A pacemaker is a small device inserted into a patient's chest to regulate the heartbeat. It includes leads connected to the heart, along with a small generator. The surgery to implant the pacemaker may be performed under general, regional, or local anesthesia, and is done by a surgeon with the assistance of a radiologist to help place the leads properly. Usually, the concerns associated with pacemaker implantation are deemed less serious than the risks of not using the pacemaker at all and the pacemaker risks are carefully evaluated on an individual basis before recommending the surgery.
Infections can occur even when control of the surgical site is very tight, as sometimes skin bacteria enters the wound or contaminants are accidentally introduced with tools.
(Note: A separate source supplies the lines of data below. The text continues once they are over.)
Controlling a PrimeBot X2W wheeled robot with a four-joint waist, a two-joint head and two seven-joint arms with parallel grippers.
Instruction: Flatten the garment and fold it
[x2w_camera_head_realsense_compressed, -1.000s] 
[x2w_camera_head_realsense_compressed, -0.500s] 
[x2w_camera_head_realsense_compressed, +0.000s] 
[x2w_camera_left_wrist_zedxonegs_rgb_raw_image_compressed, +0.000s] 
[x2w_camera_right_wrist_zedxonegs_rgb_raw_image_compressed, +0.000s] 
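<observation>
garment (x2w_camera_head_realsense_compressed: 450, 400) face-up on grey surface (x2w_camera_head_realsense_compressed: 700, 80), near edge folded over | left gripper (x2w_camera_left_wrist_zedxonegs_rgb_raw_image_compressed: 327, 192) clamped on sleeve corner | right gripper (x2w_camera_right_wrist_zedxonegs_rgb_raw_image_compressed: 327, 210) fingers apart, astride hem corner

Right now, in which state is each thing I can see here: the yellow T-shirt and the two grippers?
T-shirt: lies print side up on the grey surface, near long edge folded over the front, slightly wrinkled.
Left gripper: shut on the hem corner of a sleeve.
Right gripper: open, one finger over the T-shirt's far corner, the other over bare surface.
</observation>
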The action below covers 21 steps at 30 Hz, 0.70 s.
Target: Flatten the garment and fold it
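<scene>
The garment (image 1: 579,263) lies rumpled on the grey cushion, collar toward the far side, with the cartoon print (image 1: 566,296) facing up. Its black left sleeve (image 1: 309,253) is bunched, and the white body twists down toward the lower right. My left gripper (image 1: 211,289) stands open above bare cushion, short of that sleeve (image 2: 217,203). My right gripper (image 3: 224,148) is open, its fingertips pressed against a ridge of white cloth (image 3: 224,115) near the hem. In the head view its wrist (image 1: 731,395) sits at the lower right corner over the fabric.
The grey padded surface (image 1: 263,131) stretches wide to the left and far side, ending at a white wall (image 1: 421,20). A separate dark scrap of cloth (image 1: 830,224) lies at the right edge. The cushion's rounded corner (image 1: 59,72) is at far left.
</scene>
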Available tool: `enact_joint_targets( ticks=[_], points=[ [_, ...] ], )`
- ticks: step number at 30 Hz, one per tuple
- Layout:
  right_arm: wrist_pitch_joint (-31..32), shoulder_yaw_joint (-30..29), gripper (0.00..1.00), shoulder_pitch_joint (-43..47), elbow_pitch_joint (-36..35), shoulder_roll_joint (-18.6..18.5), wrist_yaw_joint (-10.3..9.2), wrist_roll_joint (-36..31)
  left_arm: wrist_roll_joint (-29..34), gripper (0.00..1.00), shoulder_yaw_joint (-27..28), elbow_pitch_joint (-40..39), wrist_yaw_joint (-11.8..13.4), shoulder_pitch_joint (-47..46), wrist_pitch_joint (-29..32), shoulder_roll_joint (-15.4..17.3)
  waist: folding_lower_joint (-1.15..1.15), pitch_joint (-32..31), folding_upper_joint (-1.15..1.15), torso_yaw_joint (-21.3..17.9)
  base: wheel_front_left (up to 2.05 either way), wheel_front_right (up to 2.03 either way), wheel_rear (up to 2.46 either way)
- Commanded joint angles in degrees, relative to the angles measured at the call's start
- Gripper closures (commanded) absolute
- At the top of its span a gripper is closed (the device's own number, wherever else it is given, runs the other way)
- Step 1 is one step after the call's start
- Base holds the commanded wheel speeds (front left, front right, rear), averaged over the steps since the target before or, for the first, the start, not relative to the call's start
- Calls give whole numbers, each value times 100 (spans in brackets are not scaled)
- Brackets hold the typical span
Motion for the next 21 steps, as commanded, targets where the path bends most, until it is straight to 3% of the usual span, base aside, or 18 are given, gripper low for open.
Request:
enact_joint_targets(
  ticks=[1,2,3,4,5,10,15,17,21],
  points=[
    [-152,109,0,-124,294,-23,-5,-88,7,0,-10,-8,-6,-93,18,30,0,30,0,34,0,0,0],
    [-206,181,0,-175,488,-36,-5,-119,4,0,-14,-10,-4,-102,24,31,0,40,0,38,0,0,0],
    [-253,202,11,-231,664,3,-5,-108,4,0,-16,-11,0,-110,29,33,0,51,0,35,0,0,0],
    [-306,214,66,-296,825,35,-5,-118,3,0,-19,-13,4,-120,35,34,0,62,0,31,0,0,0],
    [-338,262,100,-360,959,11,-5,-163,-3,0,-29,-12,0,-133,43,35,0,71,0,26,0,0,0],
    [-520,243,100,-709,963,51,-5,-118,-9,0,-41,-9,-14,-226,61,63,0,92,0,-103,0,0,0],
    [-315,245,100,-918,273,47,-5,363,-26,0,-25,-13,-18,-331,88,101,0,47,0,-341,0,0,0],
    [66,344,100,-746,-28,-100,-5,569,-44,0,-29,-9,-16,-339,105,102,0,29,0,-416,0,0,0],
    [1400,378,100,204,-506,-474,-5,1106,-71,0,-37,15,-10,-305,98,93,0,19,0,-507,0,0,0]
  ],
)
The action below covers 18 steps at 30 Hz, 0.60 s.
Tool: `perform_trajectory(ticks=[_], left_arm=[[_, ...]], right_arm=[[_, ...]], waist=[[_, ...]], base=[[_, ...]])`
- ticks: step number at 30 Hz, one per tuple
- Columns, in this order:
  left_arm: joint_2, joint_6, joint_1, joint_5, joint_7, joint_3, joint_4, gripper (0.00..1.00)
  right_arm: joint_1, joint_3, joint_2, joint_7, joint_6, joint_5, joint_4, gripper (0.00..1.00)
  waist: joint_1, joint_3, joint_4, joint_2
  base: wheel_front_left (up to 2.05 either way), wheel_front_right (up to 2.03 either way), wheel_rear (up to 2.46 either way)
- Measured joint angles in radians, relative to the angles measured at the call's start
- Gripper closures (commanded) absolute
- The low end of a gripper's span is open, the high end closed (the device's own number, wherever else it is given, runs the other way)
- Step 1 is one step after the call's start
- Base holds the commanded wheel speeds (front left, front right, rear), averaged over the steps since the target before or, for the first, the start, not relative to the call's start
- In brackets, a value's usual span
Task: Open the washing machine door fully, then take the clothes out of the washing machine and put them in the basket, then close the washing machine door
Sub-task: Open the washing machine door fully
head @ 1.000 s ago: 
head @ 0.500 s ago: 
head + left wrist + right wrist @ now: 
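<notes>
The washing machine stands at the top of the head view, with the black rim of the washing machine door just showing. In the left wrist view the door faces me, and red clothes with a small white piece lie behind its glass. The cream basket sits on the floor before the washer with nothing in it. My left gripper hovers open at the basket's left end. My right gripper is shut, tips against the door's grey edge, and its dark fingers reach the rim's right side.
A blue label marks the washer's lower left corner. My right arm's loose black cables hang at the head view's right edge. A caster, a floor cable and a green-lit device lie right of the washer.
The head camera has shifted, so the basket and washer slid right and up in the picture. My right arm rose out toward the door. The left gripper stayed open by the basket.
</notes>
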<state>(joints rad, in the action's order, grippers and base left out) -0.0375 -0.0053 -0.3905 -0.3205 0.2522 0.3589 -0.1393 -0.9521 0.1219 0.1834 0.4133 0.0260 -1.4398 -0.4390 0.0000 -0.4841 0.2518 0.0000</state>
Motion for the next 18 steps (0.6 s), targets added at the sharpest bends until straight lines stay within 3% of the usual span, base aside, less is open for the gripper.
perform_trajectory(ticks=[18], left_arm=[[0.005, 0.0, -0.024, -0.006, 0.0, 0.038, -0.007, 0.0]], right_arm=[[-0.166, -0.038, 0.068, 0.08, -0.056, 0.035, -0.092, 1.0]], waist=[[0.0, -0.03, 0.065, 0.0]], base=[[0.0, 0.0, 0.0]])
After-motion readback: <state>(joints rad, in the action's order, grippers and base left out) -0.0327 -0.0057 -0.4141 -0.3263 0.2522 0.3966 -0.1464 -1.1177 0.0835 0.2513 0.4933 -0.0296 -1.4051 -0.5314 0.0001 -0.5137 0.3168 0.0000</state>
People who notice heat, tenderness, or swelling after pacemaker implantation should tell the surgeon and receive an evaluation for infection. Patients on bloodthinners in particular are at risk of some localized bruising and bleeding when a pacemaker is installed.
Adverse reactions to anesthesia are also unusual, as patients are screened carefully for any obvious risk factors, but they can happen. Likewise, patients can also experience a reaction to the tracer dye used by the radiologist to help guide the surgeon. The other common pacemaker risk, involving the implantation of a faulty device, is also relatively unusual. These devices are rigorously tested before installation to avoid situations where surgeons need to return to put in a new pacemaker.
Of the more rare pacemaker risks, punctured lungs and pericardial sacs sometimes occur if the radiologist and surgeon don't coordinate, the patient has especially friable tissue, or something goes wrong during the procedure. Likewise, poor placement of the device is unusual, but sometimes occurs, and sometimes patients dislodge the device or the leads during vigorous activity following surgery.
When a pacemaker is recommended for a patient, the surgeon should go over the pacemaker risks and the warning signs of complications so the patient can take action promptly if a problem develops. Generally, patients with pacemakers do not experience problems and can return to a normal level of physical activity after they recover from surgery.